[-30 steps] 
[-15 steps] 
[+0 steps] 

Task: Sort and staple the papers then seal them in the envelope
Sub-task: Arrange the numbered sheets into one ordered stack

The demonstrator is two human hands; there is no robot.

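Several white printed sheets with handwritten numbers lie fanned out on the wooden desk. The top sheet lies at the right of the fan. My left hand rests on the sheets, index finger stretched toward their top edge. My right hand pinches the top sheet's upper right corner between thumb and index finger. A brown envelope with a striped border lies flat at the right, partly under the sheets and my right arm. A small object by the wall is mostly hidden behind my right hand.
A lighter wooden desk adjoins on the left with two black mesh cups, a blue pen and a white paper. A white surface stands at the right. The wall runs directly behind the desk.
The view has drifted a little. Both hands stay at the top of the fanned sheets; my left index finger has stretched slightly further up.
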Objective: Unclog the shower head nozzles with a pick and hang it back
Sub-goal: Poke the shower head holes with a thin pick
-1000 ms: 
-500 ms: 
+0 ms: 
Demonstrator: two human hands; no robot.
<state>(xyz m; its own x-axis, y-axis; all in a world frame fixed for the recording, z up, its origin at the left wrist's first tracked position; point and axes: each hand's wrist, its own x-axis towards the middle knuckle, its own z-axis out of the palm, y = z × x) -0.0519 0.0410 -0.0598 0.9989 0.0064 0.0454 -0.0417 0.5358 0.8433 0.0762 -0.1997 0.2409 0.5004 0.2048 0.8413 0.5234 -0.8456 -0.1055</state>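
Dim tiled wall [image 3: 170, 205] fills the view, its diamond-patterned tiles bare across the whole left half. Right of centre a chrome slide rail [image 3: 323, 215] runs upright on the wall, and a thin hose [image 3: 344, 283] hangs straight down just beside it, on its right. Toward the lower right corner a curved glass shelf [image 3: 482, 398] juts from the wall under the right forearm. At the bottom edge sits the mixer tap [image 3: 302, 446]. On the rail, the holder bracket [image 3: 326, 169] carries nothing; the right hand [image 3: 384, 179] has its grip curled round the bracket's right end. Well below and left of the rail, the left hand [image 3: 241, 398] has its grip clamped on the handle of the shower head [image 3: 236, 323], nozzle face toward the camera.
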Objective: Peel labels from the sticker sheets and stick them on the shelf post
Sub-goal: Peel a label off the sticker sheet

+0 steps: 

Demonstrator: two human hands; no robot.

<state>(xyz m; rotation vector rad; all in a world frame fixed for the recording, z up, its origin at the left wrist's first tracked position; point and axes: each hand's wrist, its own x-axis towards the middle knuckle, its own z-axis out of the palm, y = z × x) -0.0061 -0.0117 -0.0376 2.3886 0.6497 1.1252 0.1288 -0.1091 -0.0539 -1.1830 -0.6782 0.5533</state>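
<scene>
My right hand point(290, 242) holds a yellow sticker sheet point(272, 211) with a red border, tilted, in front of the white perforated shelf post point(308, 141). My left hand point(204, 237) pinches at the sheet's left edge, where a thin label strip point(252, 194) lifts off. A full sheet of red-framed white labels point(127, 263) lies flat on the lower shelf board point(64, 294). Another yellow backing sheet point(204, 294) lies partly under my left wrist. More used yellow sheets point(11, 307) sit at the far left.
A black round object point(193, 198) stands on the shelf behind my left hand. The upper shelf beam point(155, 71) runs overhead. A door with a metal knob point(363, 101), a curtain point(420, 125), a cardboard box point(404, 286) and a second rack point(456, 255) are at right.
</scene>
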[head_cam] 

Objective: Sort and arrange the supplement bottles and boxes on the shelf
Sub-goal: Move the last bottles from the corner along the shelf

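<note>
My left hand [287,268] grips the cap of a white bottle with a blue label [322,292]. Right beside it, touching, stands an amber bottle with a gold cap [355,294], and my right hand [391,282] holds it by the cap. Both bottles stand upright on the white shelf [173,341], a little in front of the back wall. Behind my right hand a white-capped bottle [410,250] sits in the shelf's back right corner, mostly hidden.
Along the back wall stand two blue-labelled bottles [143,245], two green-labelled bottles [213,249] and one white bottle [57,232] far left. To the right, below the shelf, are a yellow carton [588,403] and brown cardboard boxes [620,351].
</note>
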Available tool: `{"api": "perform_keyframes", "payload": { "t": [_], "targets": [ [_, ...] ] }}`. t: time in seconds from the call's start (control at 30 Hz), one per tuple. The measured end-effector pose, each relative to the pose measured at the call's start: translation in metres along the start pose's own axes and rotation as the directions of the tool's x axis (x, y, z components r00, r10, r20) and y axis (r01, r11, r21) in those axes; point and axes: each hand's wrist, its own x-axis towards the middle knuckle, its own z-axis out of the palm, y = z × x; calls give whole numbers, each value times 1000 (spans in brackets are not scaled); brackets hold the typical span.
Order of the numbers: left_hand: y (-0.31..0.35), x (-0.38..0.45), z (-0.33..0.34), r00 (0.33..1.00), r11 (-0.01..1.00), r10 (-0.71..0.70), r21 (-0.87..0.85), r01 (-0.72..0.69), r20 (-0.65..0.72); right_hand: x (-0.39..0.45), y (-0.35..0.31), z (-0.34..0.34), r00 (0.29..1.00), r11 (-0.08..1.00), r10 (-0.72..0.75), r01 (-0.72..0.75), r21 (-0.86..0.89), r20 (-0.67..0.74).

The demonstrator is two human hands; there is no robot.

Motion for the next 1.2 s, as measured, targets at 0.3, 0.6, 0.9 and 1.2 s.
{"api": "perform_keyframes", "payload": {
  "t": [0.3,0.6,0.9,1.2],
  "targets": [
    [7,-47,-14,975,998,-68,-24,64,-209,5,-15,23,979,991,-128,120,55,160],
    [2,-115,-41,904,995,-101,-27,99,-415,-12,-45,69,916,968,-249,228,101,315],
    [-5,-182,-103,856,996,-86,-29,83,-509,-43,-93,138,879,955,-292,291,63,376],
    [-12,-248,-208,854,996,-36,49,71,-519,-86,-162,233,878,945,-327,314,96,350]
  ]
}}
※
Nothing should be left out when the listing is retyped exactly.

[-30 steps] 
[-15 steps] 
[+0 steps] 

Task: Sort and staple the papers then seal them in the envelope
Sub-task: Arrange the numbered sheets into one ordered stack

The demonstrator is two human hands; there is no robot.

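Several white printed sheets with handwritten numbers lie fanned out on the wooden desk. The top sheet lies at the right of the fan. My left hand rests on the sheets, index finger stretched toward their top edge. My right hand pinches the top sheet's upper right corner between thumb and index finger. A brown envelope with a striped border lies flat at the right, partly under the sheets and my right arm. A small object by the wall is mostly hidden behind my right hand.
A lighter wooden desk adjoins on the left with two black mesh cups, a blue pen and a white paper. A white surface stands at the right. The wall runs directly behind the desk.
The view has drifted a little. Both hands stay at the top of the fanned sheets; my left index finger has stretched slightly further up.
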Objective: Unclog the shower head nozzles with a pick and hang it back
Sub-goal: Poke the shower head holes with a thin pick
-1000 ms: 
-500 ms: 
+0 ms: 
Demonstrator: two human hands; no robot.
<state>(xyz m; its own x-axis, y-axis; all in a world frame fixed for the recording, z up, its origin at the left wrist's first tracked position; point and axes: each hand's wrist, its own x-axis towards the middle knuckle, its own z-axis out of the palm, y = z × x) -0.0519 0.0410 -0.0598 0.9989 0.0064 0.0454 -0.0417 0.5358 0.8433 0.0762 -0.1997 0.2409 0.5004 0.2048 0.8413 0.5234 -0.8456 -0.1055</state>
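Dim tiled wall [image 3: 170, 205] fills the view, its diamond-patterned tiles bare across the whole left half. Right of centre a chrome slide rail [image 3: 323, 215] runs upright on the wall, and a thin hose [image 3: 344, 283] hangs straight down just beside it, on its right. Toward the lower right corner a curved glass shelf [image 3: 482, 398] juts from the wall under the right forearm. At the bottom edge sits the mixer tap [image 3: 302, 446]. On the rail, the holder bracket [image 3: 326, 169] carries nothing; the right hand [image 3: 384, 179] has its grip curled round the bracket's right end. Well below and left of the rail, the left hand [image 3: 241, 398] has its grip clamped on the handle of the shower head [image 3: 236, 323], nozzle face toward the camera.
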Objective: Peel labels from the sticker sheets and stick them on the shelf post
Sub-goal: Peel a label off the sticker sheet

+0 steps: 

Demonstrator: two human hands; no robot.

<state>(xyz m; rotation vector rad; all in a world frame fixed for the recording, z up, its origin at the left wrist's first tracked position; point and axes: each hand's wrist, its own x-axis towards the middle knuckle, its own z-axis out of the palm, y = z × x) -0.0061 -0.0117 -0.0376 2.3886 0.6497 1.1252 0.1288 -0.1091 -0.0539 -1.1830 -0.6782 0.5533</state>
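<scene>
My right hand point(290, 242) holds a yellow sticker sheet point(272, 211) with a red border, tilted, in front of the white perforated shelf post point(308, 141). My left hand point(204, 237) pinches at the sheet's left edge, where a thin label strip point(252, 194) lifts off. A full sheet of red-framed white labels point(127, 263) lies flat on the lower shelf board point(64, 294). Another yellow backing sheet point(204, 294) lies partly under my left wrist. More used yellow sheets point(11, 307) sit at the far left.
A black round object point(193, 198) stands on the shelf behind my left hand. The upper shelf beam point(155, 71) runs overhead. A door with a metal knob point(363, 101), a curtain point(420, 125), a cardboard box point(404, 286) and a second rack point(456, 255) are at right.
</scene>
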[head_cam] 

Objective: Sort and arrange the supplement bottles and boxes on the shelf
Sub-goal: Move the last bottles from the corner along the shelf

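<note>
My left hand [287,268] grips the cap of a white bottle with a blue label [322,292]. Right beside it, touching, stands an amber bottle with a gold cap [355,294], and my right hand [391,282] holds it by the cap. Both bottles stand upright on the white shelf [173,341], a little in front of the back wall. Behind my right hand a white-capped bottle [410,250] sits in the shelf's back right corner, mostly hidden.
Along the back wall stand two blue-labelled bottles [143,245], two green-labelled bottles [213,249] and one white bottle [57,232] far left. To the right, below the shelf, are a yellow carton [588,403] and brown cardboard boxes [620,351].
</note>
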Available tool: `{"api": "perform_keyframes", "payload": { "t": [_], "targets": [ [_, ...] ] }}`. t: time in seconds from the call's start (control at 30 Hz), one per tuple. The measured end-effector pose, each relative to the pose measured at the call's start: translation in metres along the start pose's own axes and rotation as the directions of the tool's x axis (x, y, z components r00, r10, r20) and y axis (r01, r11, r21) in those axes; point and axes: each hand's wrist, its own x-axis towards the middle knuckle, its own z-axis out of the palm, y = z × x; calls give whole numbers, each value times 1000 (spans in brackets are not scaled); brackets hold the typical span.
Order of the numbers: left_hand: y (-0.31..0.35), x (-0.38..0.45), z (-0.33..0.34), r00 (0.33..1.00), r11 (-0.01..1.00), r10 (-0.71..0.70), r21 (-0.87..0.85), r01 (-0.72..0.69), r20 (-0.65..0.72); right_hand: x (-0.39..0.45), y (-0.35..0.31), z (-0.34..0.34), r00 (0.29..1.00), r11 (-0.08..1.00), r10 (-0.72..0.75), r01 (-0.72..0.75), r21 (-0.86..0.89), r20 (-0.67..0.74).

The demonstrator is two human hands; there is no robot.

Motion for the next 1.2 s, as measured, targets at 0.3, 0.6, 0.9 and 1.2 s.
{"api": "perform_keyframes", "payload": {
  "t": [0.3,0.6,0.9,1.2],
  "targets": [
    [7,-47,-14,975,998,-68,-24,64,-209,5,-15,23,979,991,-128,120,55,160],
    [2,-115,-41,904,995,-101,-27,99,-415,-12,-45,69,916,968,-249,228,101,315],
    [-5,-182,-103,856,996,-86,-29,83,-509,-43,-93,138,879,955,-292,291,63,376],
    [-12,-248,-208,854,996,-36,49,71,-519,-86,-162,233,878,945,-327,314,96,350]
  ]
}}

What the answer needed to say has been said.